• Work item: The task for the listing below is to write out exactly the lines starting at the one containing "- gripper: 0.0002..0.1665" and ending at the one containing "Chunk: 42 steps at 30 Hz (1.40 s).", both included. Pictures are to be omitted.

• Dataset excerpt:
════════════════

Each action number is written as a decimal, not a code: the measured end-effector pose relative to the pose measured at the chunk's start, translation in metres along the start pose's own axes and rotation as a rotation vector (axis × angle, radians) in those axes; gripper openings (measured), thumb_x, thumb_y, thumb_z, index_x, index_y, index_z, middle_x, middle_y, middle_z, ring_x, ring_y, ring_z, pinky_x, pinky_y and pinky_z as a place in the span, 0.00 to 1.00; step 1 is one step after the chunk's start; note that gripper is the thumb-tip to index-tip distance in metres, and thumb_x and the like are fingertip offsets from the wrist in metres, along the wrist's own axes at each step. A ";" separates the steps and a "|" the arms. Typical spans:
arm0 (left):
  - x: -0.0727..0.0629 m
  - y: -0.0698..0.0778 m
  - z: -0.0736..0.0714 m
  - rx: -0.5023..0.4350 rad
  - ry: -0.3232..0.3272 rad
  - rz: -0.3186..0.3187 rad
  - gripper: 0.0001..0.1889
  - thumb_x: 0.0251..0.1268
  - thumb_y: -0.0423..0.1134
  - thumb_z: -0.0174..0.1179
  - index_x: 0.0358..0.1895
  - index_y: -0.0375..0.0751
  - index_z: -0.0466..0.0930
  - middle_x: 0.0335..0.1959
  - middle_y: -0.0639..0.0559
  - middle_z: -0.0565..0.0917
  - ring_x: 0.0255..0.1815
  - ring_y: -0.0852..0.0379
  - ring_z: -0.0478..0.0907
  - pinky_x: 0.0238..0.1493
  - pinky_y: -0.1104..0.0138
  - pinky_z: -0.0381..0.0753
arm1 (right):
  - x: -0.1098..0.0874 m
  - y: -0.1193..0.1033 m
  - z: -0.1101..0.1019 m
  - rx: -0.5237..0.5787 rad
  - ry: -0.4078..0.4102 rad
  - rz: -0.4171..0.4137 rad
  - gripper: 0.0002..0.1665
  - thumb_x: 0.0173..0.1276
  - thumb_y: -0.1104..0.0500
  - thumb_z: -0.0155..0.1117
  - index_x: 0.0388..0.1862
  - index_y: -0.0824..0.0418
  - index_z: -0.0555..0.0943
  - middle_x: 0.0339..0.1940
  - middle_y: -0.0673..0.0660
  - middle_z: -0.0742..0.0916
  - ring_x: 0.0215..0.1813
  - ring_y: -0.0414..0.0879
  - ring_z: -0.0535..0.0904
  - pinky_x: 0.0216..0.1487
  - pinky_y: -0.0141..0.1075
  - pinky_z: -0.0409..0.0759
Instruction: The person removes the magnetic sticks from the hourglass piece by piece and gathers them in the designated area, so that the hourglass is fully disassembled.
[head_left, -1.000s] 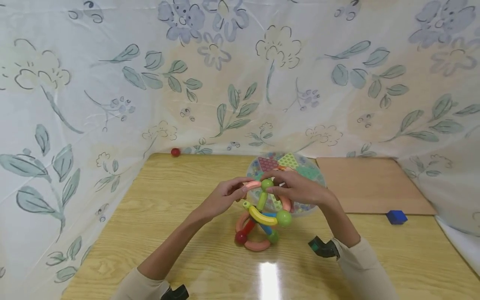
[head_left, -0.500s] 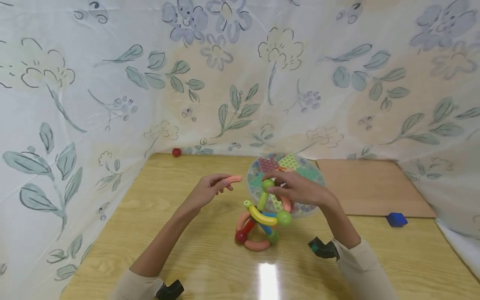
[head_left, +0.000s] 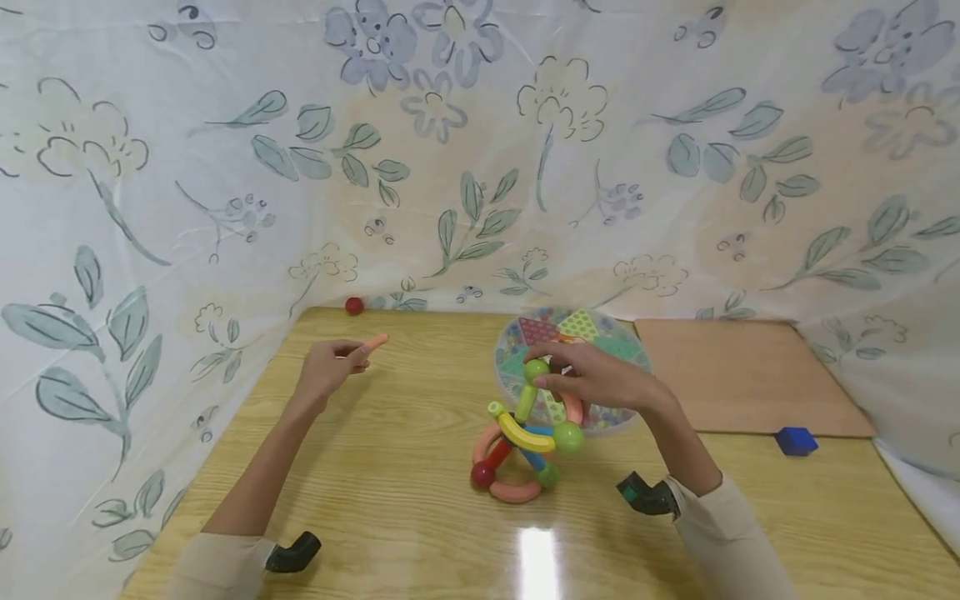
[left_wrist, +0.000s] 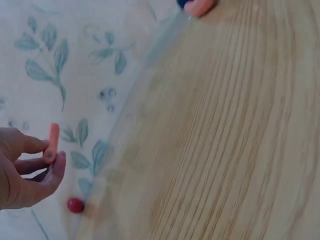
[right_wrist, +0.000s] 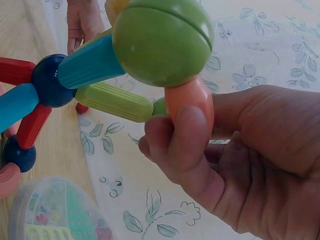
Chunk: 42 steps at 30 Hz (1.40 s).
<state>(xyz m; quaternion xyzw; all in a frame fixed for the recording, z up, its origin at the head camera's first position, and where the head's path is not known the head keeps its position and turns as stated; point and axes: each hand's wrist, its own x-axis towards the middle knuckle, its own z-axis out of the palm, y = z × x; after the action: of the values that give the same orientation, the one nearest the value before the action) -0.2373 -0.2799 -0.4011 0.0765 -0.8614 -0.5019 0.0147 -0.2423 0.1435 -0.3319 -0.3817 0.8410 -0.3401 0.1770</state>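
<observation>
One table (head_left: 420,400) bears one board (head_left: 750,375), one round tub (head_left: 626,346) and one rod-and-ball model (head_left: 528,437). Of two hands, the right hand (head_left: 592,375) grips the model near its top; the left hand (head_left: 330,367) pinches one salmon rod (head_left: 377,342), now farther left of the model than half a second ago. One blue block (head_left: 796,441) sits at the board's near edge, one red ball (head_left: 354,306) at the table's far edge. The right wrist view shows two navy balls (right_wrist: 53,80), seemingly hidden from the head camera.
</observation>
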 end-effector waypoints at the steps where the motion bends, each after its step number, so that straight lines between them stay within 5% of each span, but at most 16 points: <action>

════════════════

• Answer box:
  - gripper: 0.0002..0.1665
  - thumb_x: 0.0173..0.1276
  - thumb_y: -0.1104..0.0500
  - thumb_z: -0.0155..0.1117
  - index_x: 0.0388..0.1862
  - index_y: -0.0824..0.0418
  - index_z: -0.0555..0.0943
  - middle_x: 0.0339..0.1940
  - middle_y: -0.0673..0.0660
  - middle_z: -0.0742..0.0916
  - ring_x: 0.0215..0.1813
  - ring_y: -0.0414..0.0879
  - ring_z: -0.0535..0.0904
  - pinky_x: 0.0216..0.1487
  - pinky_y: -0.0141..0.1075
  - pinky_z: -0.0409..0.0759
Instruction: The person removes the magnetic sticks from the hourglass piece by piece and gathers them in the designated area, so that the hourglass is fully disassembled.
[head_left, -1.000s] 
[head_left, -0.500s] 
[head_left, +0.000s] 
[left_wrist, +0.000s] 
[right_wrist, +0.000s] 
Chunk: 42 steps at 30 Hz (1.40 s).

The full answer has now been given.